* Exercise description *
Please give again, word for word, the lines that lie between the start of the listing below and the line with "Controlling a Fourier", both included.

* Source data *
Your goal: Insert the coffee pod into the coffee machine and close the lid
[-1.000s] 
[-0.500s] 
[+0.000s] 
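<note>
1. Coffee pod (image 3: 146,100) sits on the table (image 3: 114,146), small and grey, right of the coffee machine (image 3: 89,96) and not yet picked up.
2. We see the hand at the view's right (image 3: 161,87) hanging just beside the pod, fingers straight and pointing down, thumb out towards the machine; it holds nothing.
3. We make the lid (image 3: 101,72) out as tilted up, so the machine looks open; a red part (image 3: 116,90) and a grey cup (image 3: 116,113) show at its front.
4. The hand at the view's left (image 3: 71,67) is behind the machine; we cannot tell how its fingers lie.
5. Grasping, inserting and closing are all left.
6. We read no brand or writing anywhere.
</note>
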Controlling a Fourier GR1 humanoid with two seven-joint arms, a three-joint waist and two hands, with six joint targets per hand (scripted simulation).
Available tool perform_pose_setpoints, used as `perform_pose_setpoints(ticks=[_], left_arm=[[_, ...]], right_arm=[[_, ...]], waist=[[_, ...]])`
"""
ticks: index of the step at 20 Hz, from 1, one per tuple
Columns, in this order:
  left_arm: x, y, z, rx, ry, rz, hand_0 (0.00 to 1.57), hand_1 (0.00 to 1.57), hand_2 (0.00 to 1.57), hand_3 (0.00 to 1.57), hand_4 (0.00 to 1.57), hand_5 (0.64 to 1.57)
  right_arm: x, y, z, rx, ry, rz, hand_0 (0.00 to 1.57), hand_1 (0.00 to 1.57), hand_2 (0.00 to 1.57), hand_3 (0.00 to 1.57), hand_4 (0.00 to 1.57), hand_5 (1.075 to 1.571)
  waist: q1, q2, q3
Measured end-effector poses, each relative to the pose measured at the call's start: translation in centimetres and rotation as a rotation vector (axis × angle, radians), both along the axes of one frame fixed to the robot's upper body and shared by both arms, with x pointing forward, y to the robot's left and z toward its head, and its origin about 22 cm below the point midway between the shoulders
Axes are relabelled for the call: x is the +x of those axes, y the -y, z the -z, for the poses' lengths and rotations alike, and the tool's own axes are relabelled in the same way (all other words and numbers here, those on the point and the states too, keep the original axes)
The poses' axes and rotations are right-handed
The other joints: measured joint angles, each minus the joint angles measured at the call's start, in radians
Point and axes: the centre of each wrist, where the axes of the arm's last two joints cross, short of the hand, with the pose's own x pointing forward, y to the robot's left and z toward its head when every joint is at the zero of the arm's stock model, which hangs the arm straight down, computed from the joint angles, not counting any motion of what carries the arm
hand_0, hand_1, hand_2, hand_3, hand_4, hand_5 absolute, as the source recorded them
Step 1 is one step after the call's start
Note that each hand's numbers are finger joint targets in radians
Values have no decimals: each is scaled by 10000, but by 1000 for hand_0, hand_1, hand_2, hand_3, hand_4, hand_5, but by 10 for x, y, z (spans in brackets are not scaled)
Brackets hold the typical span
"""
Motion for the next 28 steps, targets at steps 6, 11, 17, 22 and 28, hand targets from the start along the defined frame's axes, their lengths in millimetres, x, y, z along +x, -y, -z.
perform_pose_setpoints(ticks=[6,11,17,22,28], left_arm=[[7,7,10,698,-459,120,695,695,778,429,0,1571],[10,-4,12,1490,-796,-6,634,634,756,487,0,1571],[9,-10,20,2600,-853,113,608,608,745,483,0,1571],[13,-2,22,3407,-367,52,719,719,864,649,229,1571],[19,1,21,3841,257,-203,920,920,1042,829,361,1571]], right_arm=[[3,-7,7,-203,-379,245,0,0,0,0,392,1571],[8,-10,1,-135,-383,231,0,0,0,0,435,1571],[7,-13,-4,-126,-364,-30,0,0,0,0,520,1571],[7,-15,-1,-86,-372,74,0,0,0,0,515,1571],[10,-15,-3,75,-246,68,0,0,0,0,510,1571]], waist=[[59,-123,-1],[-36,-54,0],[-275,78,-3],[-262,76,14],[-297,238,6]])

* Final answer *
Your goal: Insert the coffee pod into the coffee machine and close the lid
[-1.000s] 
[-0.500s] 
[+0.000s] 
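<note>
1. Coffee pod (image 3: 146,100) sits on the table (image 3: 114,146), small and grey, right of the coffee machine (image 3: 89,96) and not yet picked up.
2. We see the hand at the view's right (image 3: 161,87) hanging just beside the pod, fingers straight and pointing down, thumb out towards the machine; it holds nothing.
3. We make the lid (image 3: 101,72) out as tilted up, so the machine looks open; a red part (image 3: 116,90) and a grey cup (image 3: 116,113) show at its front.
4. The hand at the view's left (image 3: 71,67) is behind the machine; we cannot tell how its fingers lie.
5. Grasping, inserting and closing are all left.
6. We read no brand or writing anywhere.
</note>
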Controlling a Fourier GR1 humanoid with two seven-joint arms, a three-joint waist and two hands, with six joint targets per hand (scripted simulation).

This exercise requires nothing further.